How to Set Boundaries In Your Relationships

HOW TO SET BOUNDARIES IN YOUR RELATIONSHIPS

We often hear about boundaries — and we might even know we need them in order to have healthy, fulfilling relationships.

But amidst all the talk about boundaries, the three most important things about them are often overlooked. What are boundaries? How do we discover our own boundaries? Once we identify them, how can we set boundaries?

What are Boundaries?

Many people believe that a boundary is similar to a rule. They believe a boundary is something a person puts into place to prevent other people from treating them a certain way or behaving a certain way around them.

That’s Not How Boundaries Work.

If that were the case, we would all be expected to adjust our behaviors constantly, and big problems would happen when we all felt expected to follow someone else’s guidelines for our behavior.

Boundaries Are For You. 

They are about what you will and will not allow in your space. They aren’t about you saying, “you’re not allowed to say that to me.” They are about saying, “I don’t spend time with people who say things like that.”

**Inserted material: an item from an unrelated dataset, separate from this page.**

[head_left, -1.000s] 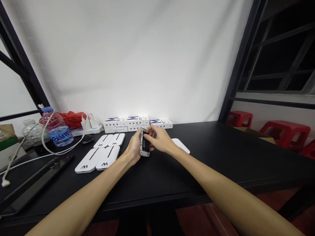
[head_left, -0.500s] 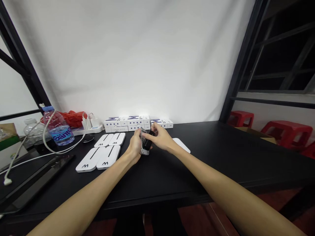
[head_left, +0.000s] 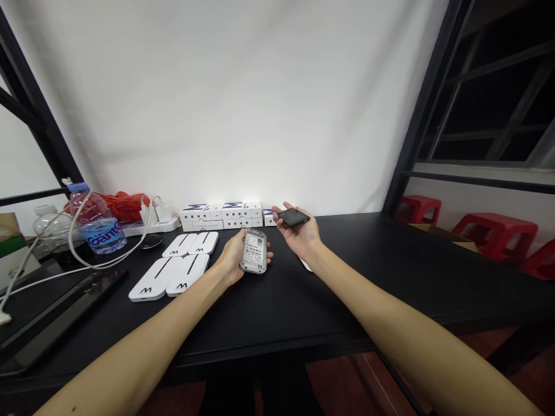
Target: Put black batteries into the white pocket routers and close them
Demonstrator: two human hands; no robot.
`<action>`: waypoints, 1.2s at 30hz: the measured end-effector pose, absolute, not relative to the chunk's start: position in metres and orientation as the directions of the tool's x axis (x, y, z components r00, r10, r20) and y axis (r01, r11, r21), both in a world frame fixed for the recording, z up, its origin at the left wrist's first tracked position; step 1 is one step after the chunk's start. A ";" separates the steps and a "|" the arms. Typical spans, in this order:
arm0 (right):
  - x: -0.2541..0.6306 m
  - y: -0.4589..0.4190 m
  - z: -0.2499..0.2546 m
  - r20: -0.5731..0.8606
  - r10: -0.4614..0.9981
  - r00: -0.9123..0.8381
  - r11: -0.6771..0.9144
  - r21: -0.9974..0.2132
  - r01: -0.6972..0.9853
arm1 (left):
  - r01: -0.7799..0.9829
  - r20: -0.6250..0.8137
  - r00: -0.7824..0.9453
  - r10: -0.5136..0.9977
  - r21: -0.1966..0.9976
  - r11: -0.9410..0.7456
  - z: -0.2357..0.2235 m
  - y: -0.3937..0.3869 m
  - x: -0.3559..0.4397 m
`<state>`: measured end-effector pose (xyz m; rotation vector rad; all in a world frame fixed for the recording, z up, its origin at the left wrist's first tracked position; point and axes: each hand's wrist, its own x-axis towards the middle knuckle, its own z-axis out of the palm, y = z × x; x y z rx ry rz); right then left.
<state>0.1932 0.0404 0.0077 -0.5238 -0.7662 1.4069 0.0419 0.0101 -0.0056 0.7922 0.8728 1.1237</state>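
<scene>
My left hand [head_left: 233,258] grips a pocket Wi-Fi router [head_left: 254,252] by its side, fingers behind it and thumb at its left edge. Its back is uncovered, showing a grey frame and a white printed label with a square code. To the right and slightly higher, my right hand [head_left: 303,232] is palm up and holds a flat black battery [head_left: 293,216] across the fingers, apart from the router. Beneath my right wrist, a white cover [head_left: 306,266] lies on the table, mostly hidden.
Several white routers [head_left: 156,277] with black stripes lie at left on the black table [head_left: 269,323]. White boxes [head_left: 202,215] stand along the wall. Farther left are a water bottle [head_left: 100,228], white cables, a power strip [head_left: 173,224], a mouse [head_left: 151,241] and a dark tablet [head_left: 60,323].
The battery has come out of the router, and my right hand has moved it up and to the right, turning palm up. The router in my left hand now faces me with its label visible.
</scene>
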 end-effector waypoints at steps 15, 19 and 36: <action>0.182 0.030 0.005 0.308 0.951 0.037 0.306 -0.909 -0.285 | -0.418 -0.151 0.284 0.947 0.870 0.263 -0.006 0.008 0.042; 0.173 0.024 -0.001 0.475 0.880 0.022 0.475 -0.880 0.015 | -0.392 -0.173 0.336 0.926 0.868 0.304 -0.005 0.004 0.047; 0.171 0.019 -0.003 0.535 0.841 0.081 0.432 -0.754 0.494 | -0.416 -0.102 0.430 0.897 0.859 0.297 -0.001 -0.014 0.053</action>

How to Discover and Identify Your Boundaries

How do you know what boundaries need to be in place in your relationship? It starts with identifying your needs. Humans have some basic needs, like food, clothing, and shelter. We also need to feel seen, understood, and loved. Of course, you want your partner to meet many of those needs, but often we may not know what feeling loved looks like for ourselves or our partners.

To help you discover your needs and boundaries, try this exercise I do with couples in my office. You can do this at home, with or without a partner.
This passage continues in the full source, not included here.